Uniknya, para pemain mengenakan pelindung dari karung goni pada bagian badan dan kepala untuk melindungi diri dari pukulan rotan, namun ada juga yang hanya bertelanjang dada. Umumnya, Ojung diadakan untuk memohon kepada Yang Mahakuasa untuk menurunkan hujan serta mengusir hal-hal yang jahat dan nasib buruk.
Ujungan
Tradisi ini berkembang di daerah Purbalingga dan Banjarnegara, Jawa Tengah. Sepintas tradisi ini mirip dengan Ojung. Tradisi ini merupakan adu pukul rotan yang juga diawali dengan tarian dan iringan dari sorak sorai penonton. Bedanya, pemain Ujungan menggunakan penahan pada sebelah tangannya. Ujungan yang dilakukan sekitar bulan September ini biasanya diadakan dalam jumlah ganjil, misalnya satu, tiga, atau lima kali hingga hujan turun.
Gedup Ende
Bali juga memiliki ritual untuk memanggil hujan yang disebut Gedup Ende. Tradisi ini juga mirip dengan Ujungan dan Ojung. Gedup artinya memukul. Tradisi ini menggunakan sarana berupa rotan sepanjang 1,5 - 2 meter. Sementara itu, ende adalah tameng yang terbuat dari kulit sapi yang dikeringkan dan dianyam sehingga berbentuk bundar. Adu pukul ini memiliki wasit yang disebut saye. Saye-lah yang menentukan berakhirnya sbeuah pertandingan jika salah satu pemainnya dalam posisi terdesak atau dinyatakan kalah.
Cambuk Badan
Tradisi ini banyak berkembang di daerah Tulungagung, Jawa Timur dan Boyolali, Jawa Tengah.

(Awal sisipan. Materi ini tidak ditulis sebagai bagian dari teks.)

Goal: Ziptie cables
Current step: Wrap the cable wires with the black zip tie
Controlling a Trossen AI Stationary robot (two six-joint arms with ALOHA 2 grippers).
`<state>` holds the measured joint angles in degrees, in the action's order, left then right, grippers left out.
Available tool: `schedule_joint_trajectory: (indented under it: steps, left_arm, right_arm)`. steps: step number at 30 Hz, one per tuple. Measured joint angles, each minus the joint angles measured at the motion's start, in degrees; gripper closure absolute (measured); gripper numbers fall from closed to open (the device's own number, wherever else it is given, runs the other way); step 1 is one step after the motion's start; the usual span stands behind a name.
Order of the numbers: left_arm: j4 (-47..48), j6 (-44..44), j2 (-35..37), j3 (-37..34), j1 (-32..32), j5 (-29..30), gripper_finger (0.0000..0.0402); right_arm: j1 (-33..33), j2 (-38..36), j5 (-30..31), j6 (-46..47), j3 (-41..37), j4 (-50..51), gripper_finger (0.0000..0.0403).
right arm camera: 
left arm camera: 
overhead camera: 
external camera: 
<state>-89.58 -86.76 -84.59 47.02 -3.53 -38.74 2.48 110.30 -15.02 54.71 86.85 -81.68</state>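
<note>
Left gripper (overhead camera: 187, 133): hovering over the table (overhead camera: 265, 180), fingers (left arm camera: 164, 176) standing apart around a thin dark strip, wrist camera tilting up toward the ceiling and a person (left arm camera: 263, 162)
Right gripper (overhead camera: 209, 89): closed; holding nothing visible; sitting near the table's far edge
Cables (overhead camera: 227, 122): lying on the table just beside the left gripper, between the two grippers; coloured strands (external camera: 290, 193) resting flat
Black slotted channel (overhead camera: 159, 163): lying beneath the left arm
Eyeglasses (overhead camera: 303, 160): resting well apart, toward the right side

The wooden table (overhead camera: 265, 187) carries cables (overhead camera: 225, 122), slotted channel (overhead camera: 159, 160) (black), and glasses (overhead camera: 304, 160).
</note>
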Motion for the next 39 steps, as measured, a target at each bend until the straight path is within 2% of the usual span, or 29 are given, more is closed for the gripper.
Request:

Cambuk Badan juga bisa disebut Tiban. Tradisi ini berawal dari pencarian bibit prajurit yang tangguh dan perkasa. Namun, kini tradisi ini kini diadakan untuk memohon kepada Yang Mahakuasa untuk menurunkan hujan. Tradisi ini kemudian berkembang di daerah Blitar, Trenggalek, Kediri, dan Ponorogo.
Cowongan
Menurut kepercayaan masyarakat setempat, Dewi Sri atau Dewi Padi akan membantu menurunkan hujan melalui upacara cowongan. Dewi Sri akan datang melalui pelangi yang turun ke bumi untuk membantu memberikan kemakmuran dan kesejahteraan.

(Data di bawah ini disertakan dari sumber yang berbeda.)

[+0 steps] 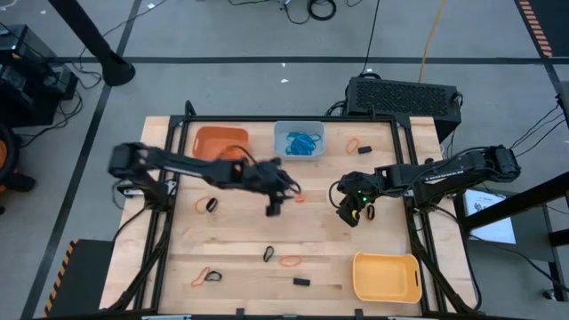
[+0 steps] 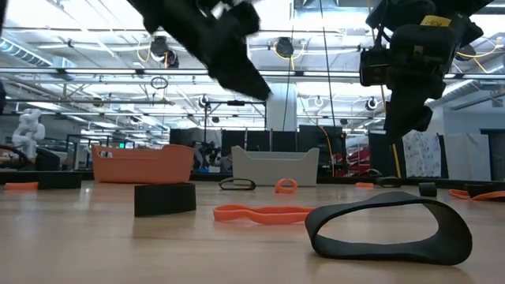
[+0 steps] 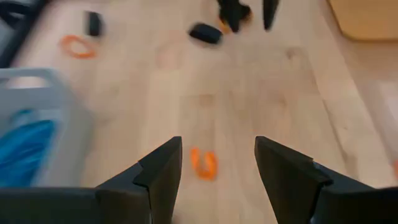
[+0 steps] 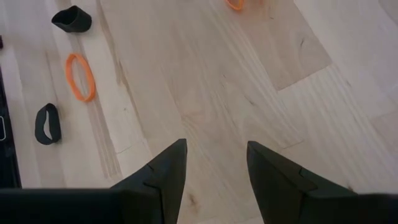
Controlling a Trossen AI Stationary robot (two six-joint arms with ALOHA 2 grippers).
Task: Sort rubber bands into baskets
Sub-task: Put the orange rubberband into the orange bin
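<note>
Three baskets stand on the wooden table: orange (image 1: 220, 142) and pale blue-grey (image 1: 299, 140) at the far edge, the latter holding blue bands, and yellow (image 1: 387, 276) at the near right. Orange and black rubber bands lie scattered on the table. My left gripper (image 1: 286, 187) hangs open near the table's middle, above a small orange band (image 3: 204, 163) that shows between its fingers (image 3: 217, 149) in the left wrist view. My right gripper (image 1: 349, 212) is open and empty (image 4: 216, 149) over bare wood right of centre.
Loose bands lie near the front edge: a black one (image 1: 268, 253), an orange one (image 1: 291, 261), an orange and black pair (image 1: 206, 277) and another black one (image 1: 301, 282). A black band (image 1: 212, 204) lies at the left. An orange band (image 1: 353, 144) and a black one (image 1: 364, 149) lie right of the blue-grey basket.
</note>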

Tradisi ini berasal dari kata "cowong" atau therok, cemong, dan perong, yang dalam bahasa Jawa Banyumasan diartikan sebagai sesuatu yang dilakukan seseorang untuk menghias wajah.
Tradisi ini berkembang di daerah Desa Plana Kecamatan Somagede, Kabupaten Banyumas. Cowongan hanya dilakukan oleh kaum perempuan yang diidentikkan dengan sosok bidadari. Ritual ini biasanya diadakan pada musim kemarau atau sekitar bulan September - Oktober.